When this happens total forgiveness has occurred. The offense, the wound, or the hurt has been fully healed.

This is a process—something you must choose to do every day. Get ready, the devil will do his best to stir up those old emotions, to convince you to replay the event in your mind, to have a pity party, feel sorry for yourself, and allow the bitterness to creep back in. You must stay vigilant. Remember—forgiveness always comes with a cost. It will cost you a great deal, but the freedom it purchases is priceless!

The Forgiveness Factor (Part 20)

The process of forgiveness gets harder, humanly speaking, the deeper it goes. But, the good news is God will give us the ability and the power to do what he requires if we will simply obey. The last few steps don’t happen overnight, but they can happen if we will place our pain in his hands and trust his heart to fully heal us.

The next step is to start seeing the person who has offended or hurt us through God’s eyes. This means whenever we see that person or hear their name, we refuse to allow what is past to rule the present. This means we must remind ourselves over and over we have forgiven this person.

Very often when someone has hurt you, it is normal to have certain physical reactions like anger, fear, sweating, dread, nervousness, or a churning stomach when we see or think about that person. Our soul is afraid to go where our spirit wants to lead. So it reacts by creating physical issues we are forced to deal with.  We must bring these reactions under the truth of God’s Word and his Holy Spirit. That person is no longer our enemy. We must remind ourselves that the offender is also made in the image and the likeness of God. That person is someone God created and Jesus died for. We must remind ourselves of that as often as it takes.

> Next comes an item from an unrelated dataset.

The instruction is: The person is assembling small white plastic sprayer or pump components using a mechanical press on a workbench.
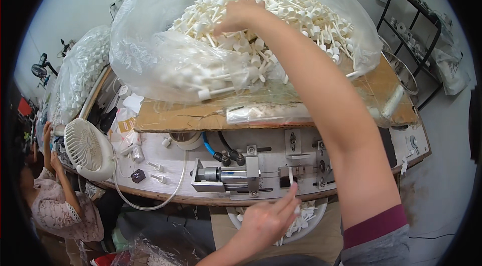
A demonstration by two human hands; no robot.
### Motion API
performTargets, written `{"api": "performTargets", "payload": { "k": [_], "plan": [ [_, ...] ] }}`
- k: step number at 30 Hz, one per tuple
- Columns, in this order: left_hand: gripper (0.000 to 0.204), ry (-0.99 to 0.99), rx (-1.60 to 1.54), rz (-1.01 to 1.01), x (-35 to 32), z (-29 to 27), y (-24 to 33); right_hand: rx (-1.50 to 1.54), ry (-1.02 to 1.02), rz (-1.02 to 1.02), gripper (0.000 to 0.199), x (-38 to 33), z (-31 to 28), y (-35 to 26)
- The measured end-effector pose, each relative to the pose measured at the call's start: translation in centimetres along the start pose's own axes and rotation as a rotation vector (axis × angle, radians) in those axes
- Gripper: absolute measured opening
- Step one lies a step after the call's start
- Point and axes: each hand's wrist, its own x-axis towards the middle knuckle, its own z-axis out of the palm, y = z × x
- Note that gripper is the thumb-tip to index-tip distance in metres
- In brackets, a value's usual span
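My right arm stretches over the cardboard to a heap of white plastic scoops inside a large clear bag. Thumb and fingers apart, my right hand reaches into the heap; its far fingertips are partly hidden. My left hand is low in front of the bench, its index finger pointing up at a metal fixture. A slim white plastic stick stands out of that fixture, with its near end at my left fingertips, which look closed on it. The thumb's grip is hidden.
Left of the fixture lies a pneumatic cylinder with a blue hose. A bowl of white pieces sits below the bench edge. A white fan stands left, near another person. A black rack stands right.
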Motion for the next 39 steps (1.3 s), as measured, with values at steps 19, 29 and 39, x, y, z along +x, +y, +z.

Over time, the feelings we experience will subside and come under the authority of the truth. We have forgiven that person, therefore we don’t have to be filled with fear, or dread, or whatever the emotion.

On note here—forgiving does not mean you have to be that person’s bosom buddy or friend ever again. It simply means that person is no longer your enemy. You don’t have to resume a relationship but you must release them to God. This happens as you begin to see them through God’s eyes.

The Forgiveness Factor (Part 19)


Our sin drove this nail.


The first step has been taken. Now the final steps are achieved through our obedience and God’s empowering grace. This process will seem insurmountable at first glance, but as you surrender God will bring each step in the process to fruition.

Total forgiveness requires us to make a conscious decision every day not to publicize the offense. That means we will no longer share it with every person who comes along. No more telling our story to the poor guy behind us in the Wal-Mart checkout line. No more posting tidbits of it on Facebook or as a prayer request at church. (The exception to this is sharing it with a trusted counselor who is an instrument of God’s healing.) We choose to no longer verbally crucify the offender for what they’ve done no matter how many chances we get.

Talking to everyone who comes along simply will not help. “But it helps me get it out,” you may be thinking. No, it only makes you think you are getting some measure of revenge or justice by telling everyone about it. It gets a little pity here and there, but we don’t need pity, we need healing. All it really does is cause our mind and soul to re-live the event over and over—like scratching a scab off a wound that has started to heal. That wound will never heal if the process is interrupted over and over with the scratching nails of gossip and condemnation. This is a choice we make, but God empowers. It is a daily partnership.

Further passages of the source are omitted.